__What is needed__: Could you retype the whole listing, word for word?

__Information shown__:
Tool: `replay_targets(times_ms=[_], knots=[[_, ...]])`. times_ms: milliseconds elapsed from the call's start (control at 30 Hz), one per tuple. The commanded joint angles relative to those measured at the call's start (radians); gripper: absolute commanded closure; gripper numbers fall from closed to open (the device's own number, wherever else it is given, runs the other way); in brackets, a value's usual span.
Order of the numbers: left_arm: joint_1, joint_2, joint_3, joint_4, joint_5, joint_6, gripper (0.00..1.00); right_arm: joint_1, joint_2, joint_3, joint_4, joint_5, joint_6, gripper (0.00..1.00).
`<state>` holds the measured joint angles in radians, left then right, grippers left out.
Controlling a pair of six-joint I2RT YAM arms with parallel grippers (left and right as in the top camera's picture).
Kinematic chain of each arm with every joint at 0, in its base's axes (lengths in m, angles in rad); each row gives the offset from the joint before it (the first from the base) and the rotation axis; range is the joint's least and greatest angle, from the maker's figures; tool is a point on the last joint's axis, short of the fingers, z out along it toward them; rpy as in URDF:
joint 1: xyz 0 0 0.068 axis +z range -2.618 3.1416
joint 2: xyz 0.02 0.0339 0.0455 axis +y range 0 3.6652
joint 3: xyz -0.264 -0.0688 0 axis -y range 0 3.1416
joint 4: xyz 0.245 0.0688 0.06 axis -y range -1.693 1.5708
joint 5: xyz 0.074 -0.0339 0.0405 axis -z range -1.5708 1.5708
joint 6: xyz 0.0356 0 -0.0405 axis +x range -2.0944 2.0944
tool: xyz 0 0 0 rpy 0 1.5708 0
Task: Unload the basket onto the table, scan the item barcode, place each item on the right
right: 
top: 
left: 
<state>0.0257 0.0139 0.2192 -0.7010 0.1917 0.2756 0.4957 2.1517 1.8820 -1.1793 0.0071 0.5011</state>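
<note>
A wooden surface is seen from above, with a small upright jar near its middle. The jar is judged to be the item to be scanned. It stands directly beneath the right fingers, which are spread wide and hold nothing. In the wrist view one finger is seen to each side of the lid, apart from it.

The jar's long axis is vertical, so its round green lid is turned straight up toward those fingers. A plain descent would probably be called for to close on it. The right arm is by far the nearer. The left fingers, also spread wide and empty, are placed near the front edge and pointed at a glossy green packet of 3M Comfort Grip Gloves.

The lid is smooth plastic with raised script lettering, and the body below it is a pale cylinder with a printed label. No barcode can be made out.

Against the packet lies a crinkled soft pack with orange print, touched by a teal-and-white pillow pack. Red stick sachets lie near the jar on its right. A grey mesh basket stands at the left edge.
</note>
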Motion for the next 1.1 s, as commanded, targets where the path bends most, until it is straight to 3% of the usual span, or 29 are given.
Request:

__Completed task__:
Tool: `replay_targets(times_ms=[_], knots=[[_, ...]])`. times_ms: milliseconds elapsed from the call's start (control at 30 Hz), one per tuple. The commanded joint angles relative to those measured at the call's start (radians); gripper: absolute commanded closure; gripper numbers fall from closed to open (the device's own number, wherever else it is given, runs the other way); in brackets, a value's usual span.
Order of the numbers: left_arm: joint_1, joint_2, joint_3, joint_4, joint_5, joint_6, gripper (0.00..1.00); right_arm: joint_1, joint_2, joint_3, joint_4, joint_5, joint_6, gripper (0.00..1.00).
`<state>` holds the measured joint angles in radians, left then right, grippers left out.
Controlling a pair of six-joint I2RT YAM arms with parallel grippers (left and right as in the top camera's picture).
Kinematic chain of each arm with every joint at 0, in its base's axes (lengths in m, angles in rad); each row gives the offset from the joint before it (the first from the base) and the rotation axis; range is the joint's least and greatest angle, from the maker's figures; tool is a point on the last joint's axis, short of the fingers, z out along it toward them; rpy as in URDF:
joint 1: xyz 0 0 0.068 axis +z range -2.618 3.1416
joint 2: xyz 0.02 0.0339 0.0455 axis +y range 0 3.6652
joint 3: xyz -0.264 -0.0688 0 axis -y range 0 3.1416
joint 4: xyz 0.245 0.0688 0.06 axis -y range -1.693 1.5708
joint 5: xyz 0.074 -0.0339 0.0405 axis -z range -1.5708 1.5708
joint 6: xyz 0.0356 0 -0.0405 axis +x range -2.0944 2.0944
tool: xyz 0 0 0 rpy 0 1.5708 0
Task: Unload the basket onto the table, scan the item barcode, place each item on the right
right: 
top: 
left: 
<state>0.0257 0.0139 0.2192 -0.7010 0.1917 0.2756 0.4957 2.1517 1.8820 -1.1793 0.0071 0.5011</state>
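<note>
A wooden surface is seen from above, with a small upright jar near its middle. The jar is judged to be the item to be scanned. It stands directly beneath the right fingers, which are spread wide and hold nothing. In the wrist view one finger is seen to each side of the lid, apart from it.

The jar's long axis is vertical, so its round green lid is turned straight up toward those fingers. A plain descent would probably be called for to close on it. The right arm is by far the nearer. The left fingers, also spread wide and empty, are placed near the front edge and pointed at a glossy green packet of 3M Comfort Grip Gloves.

The lid is smooth plastic with raised script lettering, and the body below it is a pale cylinder with a printed label. No barcode can be made out.

Against the packet lies a crinkled soft pack with orange print, touched by a teal-and-white pillow pack. Red stick sachets lie near the jar on its right. A grey mesh basket stands at the left edge.
</note>
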Motion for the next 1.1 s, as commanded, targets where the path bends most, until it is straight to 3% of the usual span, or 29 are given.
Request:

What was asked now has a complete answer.